Luciano Álvarez

Personal information
- Full name: Luciano José Álvarez Linares
- Date of birth: 30 November 1978 (age 46)
- Place of birth: Lanús, Argentina
- Position: Forward

Youth career
- Independiente

Senior career*
- Years: Team / Apps / (Gls)
- 1999–2000: Independiente / 0 / (0)
- 2001: Savona / – / (–)
- 2001–2004: Inter Turku / 62 / (19)
- 2005: Linares / 12 / (2)
- 2005: Yeovil Town / 4 / (1)
- 2006: Comunicaciones / 8 / (3)
- 2006–2007: Coquimbo Unido / 24 / (5)
- 2007–2008: Instituto / 8 / (1)
- 2009: Coquimbo Unido / 7 / (0)
- 2009: José Gálvez / 9 / (0)
- 2010: Linense / 12 / (2)
- 2010–2011: Temperley / 16 / (1)
- 2011–2012: Argentino de Rosario / – / (–)
- 2012: General Lamadrid / – / (–)
- 2012–2013: Dock Sud / 25 / (10)
- Total:  / 187 / (44)

= Luciano Álvarez =

Argentine footballer (born 1978)

Luciano José Álvarez Linares (born 30 November 1978) is an Argentine former professional footballer who played as a forward.

==Career==
Álvarez is a typical example of the South American international journeyman footballer. He has played for seven teams in seven countries. He started his career at Independiente in 1999.

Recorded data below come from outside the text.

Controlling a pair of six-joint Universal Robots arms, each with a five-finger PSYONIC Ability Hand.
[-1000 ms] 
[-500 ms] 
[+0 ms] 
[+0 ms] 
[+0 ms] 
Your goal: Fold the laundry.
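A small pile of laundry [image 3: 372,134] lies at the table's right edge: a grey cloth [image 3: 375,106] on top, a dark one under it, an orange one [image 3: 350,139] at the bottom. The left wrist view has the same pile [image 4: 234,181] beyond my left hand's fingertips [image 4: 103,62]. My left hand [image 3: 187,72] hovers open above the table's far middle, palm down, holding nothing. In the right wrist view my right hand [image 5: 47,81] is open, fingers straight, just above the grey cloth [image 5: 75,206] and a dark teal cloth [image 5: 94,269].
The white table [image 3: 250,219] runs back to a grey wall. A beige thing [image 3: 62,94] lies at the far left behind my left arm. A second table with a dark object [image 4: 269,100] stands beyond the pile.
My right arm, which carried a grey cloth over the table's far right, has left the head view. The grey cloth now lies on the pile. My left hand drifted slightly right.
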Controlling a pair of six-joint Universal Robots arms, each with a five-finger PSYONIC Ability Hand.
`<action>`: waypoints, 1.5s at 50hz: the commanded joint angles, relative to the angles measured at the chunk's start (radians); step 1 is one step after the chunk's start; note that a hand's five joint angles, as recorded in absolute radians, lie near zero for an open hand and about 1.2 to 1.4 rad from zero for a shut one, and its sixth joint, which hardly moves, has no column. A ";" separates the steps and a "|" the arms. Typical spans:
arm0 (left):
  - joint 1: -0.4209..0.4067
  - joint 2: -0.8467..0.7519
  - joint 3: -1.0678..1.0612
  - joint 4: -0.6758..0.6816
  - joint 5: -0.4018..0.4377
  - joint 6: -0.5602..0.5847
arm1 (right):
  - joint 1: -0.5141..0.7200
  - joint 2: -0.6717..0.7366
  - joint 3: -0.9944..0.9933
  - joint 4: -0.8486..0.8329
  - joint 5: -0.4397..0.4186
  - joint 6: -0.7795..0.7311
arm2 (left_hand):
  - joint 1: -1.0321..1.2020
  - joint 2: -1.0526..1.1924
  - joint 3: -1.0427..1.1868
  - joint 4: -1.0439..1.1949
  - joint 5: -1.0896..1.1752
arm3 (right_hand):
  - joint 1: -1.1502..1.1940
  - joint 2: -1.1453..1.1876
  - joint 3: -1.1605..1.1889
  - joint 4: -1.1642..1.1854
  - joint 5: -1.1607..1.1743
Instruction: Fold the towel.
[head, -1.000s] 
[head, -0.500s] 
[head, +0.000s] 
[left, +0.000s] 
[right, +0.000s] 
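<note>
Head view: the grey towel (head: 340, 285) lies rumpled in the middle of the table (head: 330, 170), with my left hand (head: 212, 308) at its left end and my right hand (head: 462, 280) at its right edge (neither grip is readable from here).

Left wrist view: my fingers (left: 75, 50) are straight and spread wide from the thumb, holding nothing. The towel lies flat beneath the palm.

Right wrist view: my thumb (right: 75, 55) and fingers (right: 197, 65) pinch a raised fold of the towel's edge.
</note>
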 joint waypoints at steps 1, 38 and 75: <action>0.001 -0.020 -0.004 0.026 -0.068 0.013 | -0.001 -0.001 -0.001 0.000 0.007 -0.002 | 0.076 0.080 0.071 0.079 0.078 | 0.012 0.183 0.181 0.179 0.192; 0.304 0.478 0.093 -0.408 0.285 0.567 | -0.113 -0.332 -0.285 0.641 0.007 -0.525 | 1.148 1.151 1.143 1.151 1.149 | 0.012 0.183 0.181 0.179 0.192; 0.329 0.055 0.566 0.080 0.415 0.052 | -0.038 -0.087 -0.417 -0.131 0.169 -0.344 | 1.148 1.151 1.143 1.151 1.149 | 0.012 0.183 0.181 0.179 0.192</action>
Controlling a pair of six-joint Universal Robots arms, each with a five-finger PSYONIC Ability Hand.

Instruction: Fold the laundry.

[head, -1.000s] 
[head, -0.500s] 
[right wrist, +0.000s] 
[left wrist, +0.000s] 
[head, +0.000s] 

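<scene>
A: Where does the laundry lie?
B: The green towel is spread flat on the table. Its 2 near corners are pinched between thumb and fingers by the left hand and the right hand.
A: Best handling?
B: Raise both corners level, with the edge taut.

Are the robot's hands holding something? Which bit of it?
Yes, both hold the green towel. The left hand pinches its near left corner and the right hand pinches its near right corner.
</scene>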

In 2001 Álvarez moved to Italy to try his luck with Savona but he soon moved on to Finland to play for Inter Turku between 2001 and 2004.

In 2005, he spent a while in Spain with Segunda División B side CD Linares. Later that year he moved to England to play with Yeovil Town F.C. in the fourth tier of English football. He scored his first and only goal for Yeovil against Chesterfield. Halfway through the 2005–06 season Álvarez was released by Yeovil, he then found himself in Guatemala playing for Comunicaciones and he after played for Coquimbo Unido in the Chilean Primera División.

In 2007 Álvarez returned to Argentina to sign for Instituto de Córdoba of the Argentine second division.

In 2008 when Álvarez was on trial at Swedish club Degerfors IF, he injured his foot badly in a friendly-game against Ljungskile.

In 2009, he rejoined Coquimbo Unido, in the Chilean second division.

In the 2009–10 season, he played for Spanish club Linense.

==Personal life==
He is nicknamed Lucho, an affective form of "Luciano".